Le web a modifié les rapports sociaux. A-t-il également permis l’émergence d’une nouvelle forme de prostitution ?
« Quand les vitrines ont fermé à Liège, certains sont partis à Seraing. D’autres sont allés vers… le web. » Marc Purnotte1 de l’asbl Alias analyse le paysage de la prostitution d’aujourd’hui, modifié par l’avènement du web : « Il y a une grande tendance à la prostitution sur la toile. » Pourtant, son association n’y est pas encore proactive. Mais c’est une courbe que le milieu associatif et judiciaire est en passe d’adopter, tant l’outil sert la prostitution, qu’elle soit condamnable, flirtant avec la limite ou légale. The Boys project2 est quant à lui actif sur Internet. « Il change les pratiques, interpelle le milieu », explique Bram Vande Putte, directeur de cette asbl anversoise. « Il ouvre vers une autre dimension », renchérit Christine Wilwerth3, procureure du roi de Verviers.

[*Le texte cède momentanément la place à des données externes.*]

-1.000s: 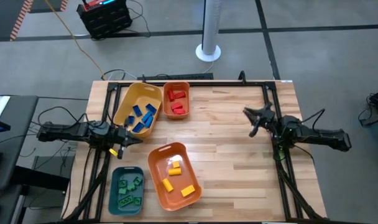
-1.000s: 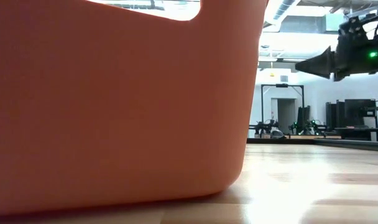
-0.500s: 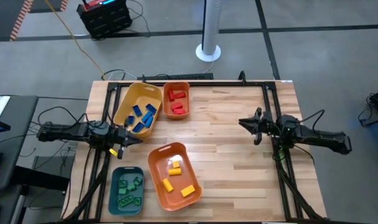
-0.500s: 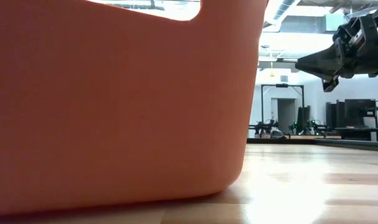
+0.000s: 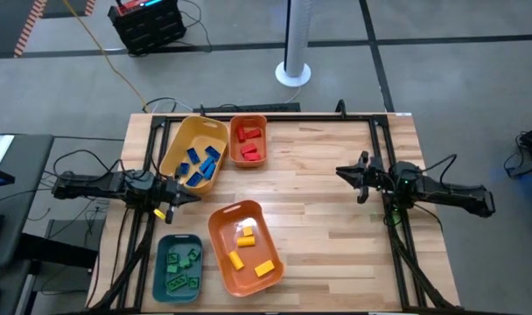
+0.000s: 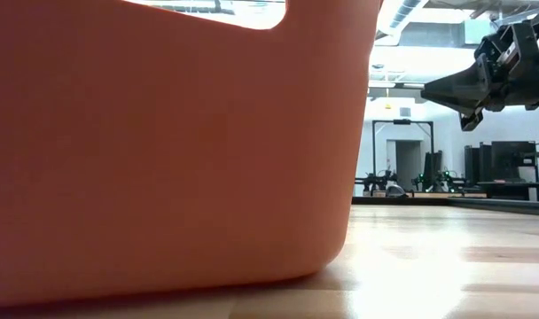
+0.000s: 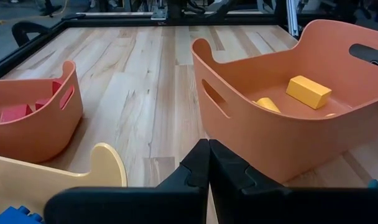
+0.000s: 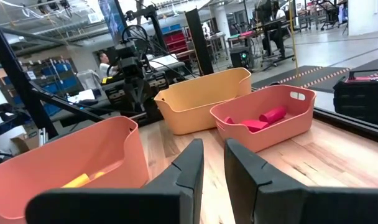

Anonyme, discrète et sans frontières
L’avènement des nouvelles technologies pose de réelles difficultés aux instances judiciaires et policières dans leur lutte contre la traite des êtres humains tant le champ du « world wide web » est large. Les réseaux qui s’y créent sont d’autant plus insaisissables que leurs acteurs se meuvent sans considération de frontières, défiant la concurrence du temps. Son caractère immatériel, son aspect international et l’immédiateté à laquelle elle se réfère rendent l’exploitation de la cyberprostitution difficilement condamnable, car peu visible. Afin de contourner la législation belge et européenne, certains sites sont hébergés aux frontières de l’UE, constate la police judiciaire.
Paradoxalement, ces réseaux jouissent d’une grande discrétion qu’ils doivent à l’anonymat que l’outil leur offre. Selon un rapport rédigé par les autorités françaises en avril 2011, ces composantes « encouragent le passage à l’acte ». Cela au même titre que la facilité d’utilisation du web qui « favorise l’arrivée de personnes qui n’auraient jamais envisagé d’exercer sur la voie publique », relève Marc Purnotte. « Le besoin d’argent semble tenir une place cruciale parmi leurs motivations », souligne l’état des lieux français. La prostitution occasionnelle permettrait d’ailleurs à ces personnes touchées par la précarité de boucler les fins de mois. Combien sont-elles ? Le web conservant l’anonymat des internautes, bien malin qui pourrait en estimer tant le nombre que le profil.
« Il faut insister sur la prévention et l’éducation aux médias ainsi que sur la surveillance systématique des sites, y compris les réseaux sociaux », souligne Christine Wilwerth. La police judiciaire pointe « ceux qui, nombreux, se dissimulent sous des petites annonces anodines, obéissant à de réelles manœuvres de dissimulation ». « Cela rend le travail des enquêteurs spécialisés encore plus périlleux », ajoute le Parquet de Verviers.
Discrétion, anonymat, facilité d’utilisation, faibles coûts pour une large résonance. Ajoutez à cela une législation floue. La formule semble magique. L’Internet serait-il dès lors ce réseau d’anonymes tissant sa toile dans l’impunité la plus totale ? « Source de difficulté, et pas impunité », nuance Christine Wilwerth.
Évolution ou révolution ?
Si la prostitution sur le web diffère de celle de la rue par ses motivations et son contexte, elle constitue « une évolution davantage qu’une révolution », note le rapport français. « Migration plutôt que mutation », ajoute Alias. La web-prostitution et son exploitation glissent et s’inscrivent dans l’air du temps, usant des outils que l’ingénierie met à leur disposition. Et ouvre la voie à un nouveau type d’utilisateurs. La toile représente cette nébuleuse difficilement saisissable par ceux qui tentent d’en prévenir les pratiques illicites, et un vaste éventail de possibles pour ceux qui l’exploitent. Les services judiciaires devront fournir un travail de fourmis s’ils veulent détisser la vaste toile de l’exploitation sexuelle.